_Raw data_
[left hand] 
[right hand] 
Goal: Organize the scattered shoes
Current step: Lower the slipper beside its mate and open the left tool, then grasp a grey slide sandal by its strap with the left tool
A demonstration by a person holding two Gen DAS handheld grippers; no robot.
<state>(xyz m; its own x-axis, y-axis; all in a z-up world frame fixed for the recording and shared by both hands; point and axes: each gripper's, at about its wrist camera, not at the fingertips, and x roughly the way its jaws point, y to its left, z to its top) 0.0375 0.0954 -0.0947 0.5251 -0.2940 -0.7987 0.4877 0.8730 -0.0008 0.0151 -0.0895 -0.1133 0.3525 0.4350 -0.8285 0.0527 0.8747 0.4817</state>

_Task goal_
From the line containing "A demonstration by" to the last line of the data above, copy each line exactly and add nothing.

_Response box_
A demonstration by a person holding two Gen DAS handheld grippers; no robot.
<state>(xyz m; its own x-axis, y-axis; all in a z-up world frame fixed for the recording and shared by both hands; point and axes: each gripper's, at about its wrist camera, not at the fingertips, and x roughly the way its jaws point, y to its left, z to its top) 0.0375 0.0954 -0.0947 0.5251 -0.2940 -0.7987 0.4877 0.8730 -0.0008 0.0151 -0.0895 -0.1133 0.3525 0.4350 -0.8285 0.0527 0.8747 0.4817</state>

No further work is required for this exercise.